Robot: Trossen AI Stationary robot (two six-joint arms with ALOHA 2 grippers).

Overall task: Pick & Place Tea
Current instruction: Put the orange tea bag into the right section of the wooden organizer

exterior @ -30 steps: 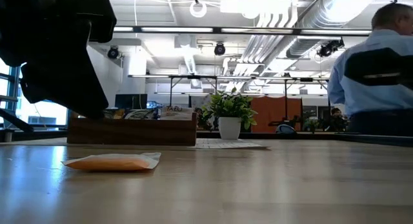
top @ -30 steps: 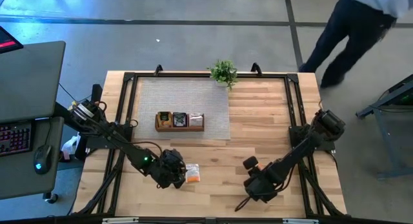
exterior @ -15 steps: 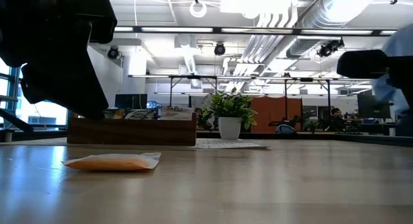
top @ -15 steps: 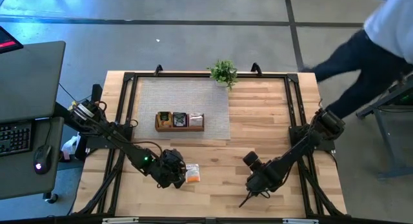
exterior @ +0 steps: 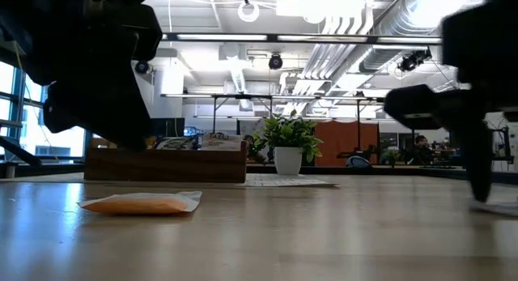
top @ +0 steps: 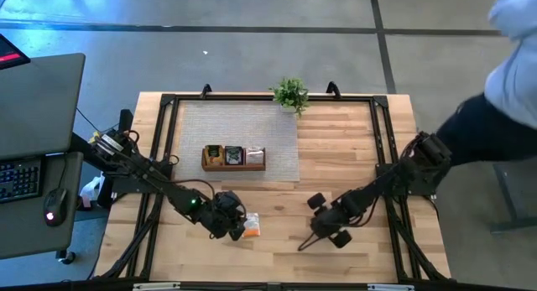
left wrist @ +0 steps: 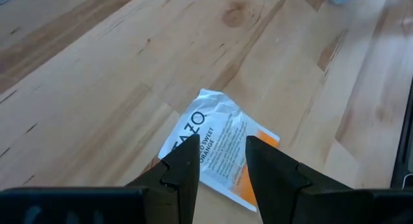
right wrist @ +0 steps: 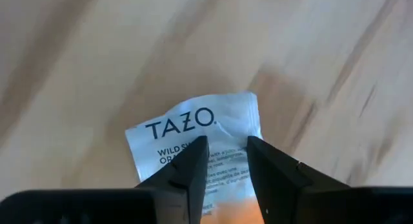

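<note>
Grey floor (top: 252, 56), ceiling lights (exterior: 251, 7), exposed ducts (exterior: 348, 22).

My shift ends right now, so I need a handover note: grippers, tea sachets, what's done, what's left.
Left gripper: open, poised over an orange-and-white Tazo sachet that lies flat on the bare wood, not gripped.
Right gripper: at a second Tazo sachet, front middle of the table; grip unclear.
Done: the wooden tray on the grey mat holds sachets in its three compartments.
Left: both loose sachets probably go into the tray.
</note>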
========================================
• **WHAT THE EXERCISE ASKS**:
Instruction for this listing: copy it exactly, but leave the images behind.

• **ANSWER SPACE**:
Robot: Trossen AI Stationary robot (two six-joint arms with ALOHA 2 grippers).

Overall task: Pick & Place Tea
Current instruction: Put the orange tea bag into the right section of the wooden organizer

exterior @ -30 steps: 
top @ -30 steps: 
exterior @ -15 steps: 
top @ -15 steps: 
exterior @ +0 steps: 
top @ +0 steps: 
left wrist @ +0 steps: 
right wrist @ +0 steps: 

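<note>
Grey floor (top: 252, 56), ceiling lights (exterior: 251, 7), exposed ducts (exterior: 348, 22).

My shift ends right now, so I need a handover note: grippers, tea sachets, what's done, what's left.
Left gripper: open, poised over an orange-and-white Tazo sachet that lies flat on the bare wood, not gripped.
Right gripper: at a second Tazo sachet, front middle of the table; grip unclear.
Done: the wooden tray on the grey mat holds sachets in its three compartments.
Left: both loose sachets probably go into the tray.
</note>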

This exercise has been answered in full.